Several times the hammer of Joshua's old Iver Johnson fell against the cartridge without firing. Once when the hammer finally made fire after several dull falls, the blast nearly took Joshua and spectators by surprise. But in the ninth shoot, his grandaddy's gun brought home the bacon (better still, the turkey) when Joshua blasted target one and came up the winner.
Joshua Amos was just one of the youngsters active at the outing. Little Dylan Stroup peppered some targets with a .410 shotgun while his grandad Jimmy Jones helped young Dylan steady the gun's long barrel.
Young star of the day was ten-year-old J. T. Duncan, the hittingest shooter all morning. Duncan won in shoots 10, 13 and 14 to claim two frozen turkeys and one frozen turkey breast. The number 14 shoot was a kids' shoot and put up a lighter prize.
J. T. did his heavy hitting with a Stevens double barrel 20-gauge, a model 311-D. His grandfather Donnie Duncan said his own brother owns the gun and told me J. T. was firing the left barrel of his great uncle's sturdy fowling piece. The Duncans left before lunch after J. T. pretty nearly bagged his limit--just about more turkeys than he could tote.
"They're goin' up the bank over yonder, one in every hand," said a voice in the crowd.
Adult Gene Taylor of Camp Road won multiple shoots, bagging a ham and a turkey with a 12-gauge Winchester Model 12 pump. "That gun's been in the family since about '39 or '41," Taylor said.
I asked Rev. Gary Keown, pastor of Mount Vernon Church if his own firearm had any history behind it. "Not a bit," he assured me. "I think I give ten dollars for it." His 12-gauge Stevens single-shot wore a patch of duct tape behind the trigger guard.
The amiable preacher (his name pronounced "Cowan") said he owes the spelling of his surname to native American ancestry. In looks and good humor, the man bore a fair resemblance to Will Rogers, another great American who traced his forebears to our region's original inhabitants.
Young people dominated the day. In the afternoon, teenager Chase Gilreath prevailed in three separate shoots, switching between a 12 and a 20-gauge, a single-shot and an automatic.
Shotguns of many configurations took a turn on the field: a bolt action, some pumps, a double barrel and at least one automatic that looked a lot like a Browning Sweet 16. But the standard arm was the classic single-shot, middle-breaking shotgun.

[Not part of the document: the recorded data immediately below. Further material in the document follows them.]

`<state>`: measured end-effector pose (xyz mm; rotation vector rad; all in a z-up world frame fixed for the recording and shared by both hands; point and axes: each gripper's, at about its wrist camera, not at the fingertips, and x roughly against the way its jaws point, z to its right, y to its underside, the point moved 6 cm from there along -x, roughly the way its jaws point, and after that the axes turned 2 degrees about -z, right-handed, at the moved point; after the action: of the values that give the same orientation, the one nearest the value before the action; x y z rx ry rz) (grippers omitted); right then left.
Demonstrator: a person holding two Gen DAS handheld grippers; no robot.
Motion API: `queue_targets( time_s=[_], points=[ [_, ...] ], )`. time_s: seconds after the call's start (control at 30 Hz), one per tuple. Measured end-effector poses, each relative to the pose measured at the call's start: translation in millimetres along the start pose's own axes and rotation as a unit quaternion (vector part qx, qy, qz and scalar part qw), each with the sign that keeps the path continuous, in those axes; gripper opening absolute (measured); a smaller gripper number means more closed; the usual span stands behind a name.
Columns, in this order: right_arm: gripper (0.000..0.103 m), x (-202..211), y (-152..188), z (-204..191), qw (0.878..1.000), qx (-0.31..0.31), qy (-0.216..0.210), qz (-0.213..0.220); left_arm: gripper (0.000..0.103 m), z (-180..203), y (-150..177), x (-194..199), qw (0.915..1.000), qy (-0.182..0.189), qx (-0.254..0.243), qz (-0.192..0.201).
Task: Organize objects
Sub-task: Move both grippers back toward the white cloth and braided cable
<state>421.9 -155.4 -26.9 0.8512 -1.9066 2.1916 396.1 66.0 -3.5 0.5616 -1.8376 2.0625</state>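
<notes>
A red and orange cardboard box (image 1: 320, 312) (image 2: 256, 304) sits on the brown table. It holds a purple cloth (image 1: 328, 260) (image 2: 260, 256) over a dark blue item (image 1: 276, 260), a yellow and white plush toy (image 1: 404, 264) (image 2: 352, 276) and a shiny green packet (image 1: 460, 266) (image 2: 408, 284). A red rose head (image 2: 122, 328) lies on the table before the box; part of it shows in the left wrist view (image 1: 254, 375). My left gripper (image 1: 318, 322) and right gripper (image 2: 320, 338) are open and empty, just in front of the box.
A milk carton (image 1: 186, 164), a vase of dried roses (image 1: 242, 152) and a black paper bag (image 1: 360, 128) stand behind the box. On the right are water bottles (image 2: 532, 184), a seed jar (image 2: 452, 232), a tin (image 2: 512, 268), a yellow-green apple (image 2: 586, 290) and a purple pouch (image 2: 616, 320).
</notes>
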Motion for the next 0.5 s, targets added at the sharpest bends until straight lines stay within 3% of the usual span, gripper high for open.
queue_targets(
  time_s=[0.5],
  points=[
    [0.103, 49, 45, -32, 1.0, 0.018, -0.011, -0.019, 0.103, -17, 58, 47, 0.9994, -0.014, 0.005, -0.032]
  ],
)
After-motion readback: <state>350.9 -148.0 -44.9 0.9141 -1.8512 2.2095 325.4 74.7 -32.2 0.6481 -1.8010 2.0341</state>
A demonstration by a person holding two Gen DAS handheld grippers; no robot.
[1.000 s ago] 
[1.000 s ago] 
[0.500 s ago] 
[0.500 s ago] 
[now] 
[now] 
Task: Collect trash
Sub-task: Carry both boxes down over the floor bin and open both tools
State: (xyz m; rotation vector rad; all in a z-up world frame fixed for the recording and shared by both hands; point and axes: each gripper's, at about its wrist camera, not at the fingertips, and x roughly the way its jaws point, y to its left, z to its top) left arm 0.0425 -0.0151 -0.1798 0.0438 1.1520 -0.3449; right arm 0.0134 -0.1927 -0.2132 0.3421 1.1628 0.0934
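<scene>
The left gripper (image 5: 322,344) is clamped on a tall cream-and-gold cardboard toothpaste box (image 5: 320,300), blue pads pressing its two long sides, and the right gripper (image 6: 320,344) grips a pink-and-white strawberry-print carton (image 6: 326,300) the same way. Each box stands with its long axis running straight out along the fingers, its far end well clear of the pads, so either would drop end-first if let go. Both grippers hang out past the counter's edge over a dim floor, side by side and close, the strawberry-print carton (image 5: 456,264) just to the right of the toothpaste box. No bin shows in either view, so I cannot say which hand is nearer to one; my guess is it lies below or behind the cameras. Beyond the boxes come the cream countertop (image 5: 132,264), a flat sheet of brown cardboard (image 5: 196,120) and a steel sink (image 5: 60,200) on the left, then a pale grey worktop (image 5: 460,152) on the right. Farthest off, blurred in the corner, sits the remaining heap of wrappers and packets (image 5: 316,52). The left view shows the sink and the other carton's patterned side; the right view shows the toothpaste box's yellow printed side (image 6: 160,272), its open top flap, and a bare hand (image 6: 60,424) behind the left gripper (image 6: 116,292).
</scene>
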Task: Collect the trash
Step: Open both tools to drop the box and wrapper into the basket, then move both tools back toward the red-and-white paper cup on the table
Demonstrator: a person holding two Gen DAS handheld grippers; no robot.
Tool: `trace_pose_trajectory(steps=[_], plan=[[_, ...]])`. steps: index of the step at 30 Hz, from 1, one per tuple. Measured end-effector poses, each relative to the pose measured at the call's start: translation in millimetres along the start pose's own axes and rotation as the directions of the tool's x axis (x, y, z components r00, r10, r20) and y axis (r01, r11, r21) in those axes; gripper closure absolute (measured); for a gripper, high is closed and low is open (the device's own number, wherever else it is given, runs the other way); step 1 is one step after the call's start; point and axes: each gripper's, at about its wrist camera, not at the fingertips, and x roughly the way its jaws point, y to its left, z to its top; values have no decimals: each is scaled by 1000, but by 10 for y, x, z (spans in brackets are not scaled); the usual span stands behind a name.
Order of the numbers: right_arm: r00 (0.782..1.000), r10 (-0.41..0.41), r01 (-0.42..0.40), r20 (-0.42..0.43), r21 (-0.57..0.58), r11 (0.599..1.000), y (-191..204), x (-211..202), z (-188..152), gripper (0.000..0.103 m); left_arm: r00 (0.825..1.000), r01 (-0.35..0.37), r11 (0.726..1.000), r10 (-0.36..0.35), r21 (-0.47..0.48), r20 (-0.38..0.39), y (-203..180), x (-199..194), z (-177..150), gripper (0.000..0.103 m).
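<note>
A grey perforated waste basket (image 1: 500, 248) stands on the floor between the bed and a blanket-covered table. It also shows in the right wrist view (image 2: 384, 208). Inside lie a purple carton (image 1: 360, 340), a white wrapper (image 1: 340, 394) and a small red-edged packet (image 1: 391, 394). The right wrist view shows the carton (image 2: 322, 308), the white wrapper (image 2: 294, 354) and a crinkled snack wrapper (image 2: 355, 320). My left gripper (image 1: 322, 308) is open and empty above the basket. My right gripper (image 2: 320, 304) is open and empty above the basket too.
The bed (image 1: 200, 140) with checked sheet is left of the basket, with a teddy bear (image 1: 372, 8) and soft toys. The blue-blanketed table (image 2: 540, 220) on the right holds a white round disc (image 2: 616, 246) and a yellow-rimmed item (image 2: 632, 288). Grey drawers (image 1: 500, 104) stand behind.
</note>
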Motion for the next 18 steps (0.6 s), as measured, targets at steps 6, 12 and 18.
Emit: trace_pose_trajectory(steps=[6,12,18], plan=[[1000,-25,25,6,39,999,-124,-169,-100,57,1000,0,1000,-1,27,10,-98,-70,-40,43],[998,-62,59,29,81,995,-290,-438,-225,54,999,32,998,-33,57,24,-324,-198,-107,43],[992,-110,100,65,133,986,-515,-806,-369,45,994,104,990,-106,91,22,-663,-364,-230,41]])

Gaye Cantrell won a cake near the end of the day, making her the second lady to take home a prize. The turkey shoot continued through 38 rounds.
"We had to end up buying five more hams and five more turkeys," Scott Day said later. The church youth sold out of all their concession items, satisfying eager shooters with hot dogs, cookies and steaming beverages. All told, the turkey shoot raised more than a thousand dollars.
"Everything we bought basically got sold or got won," Day said. "All that good stuff. It was real good and all good fellowship."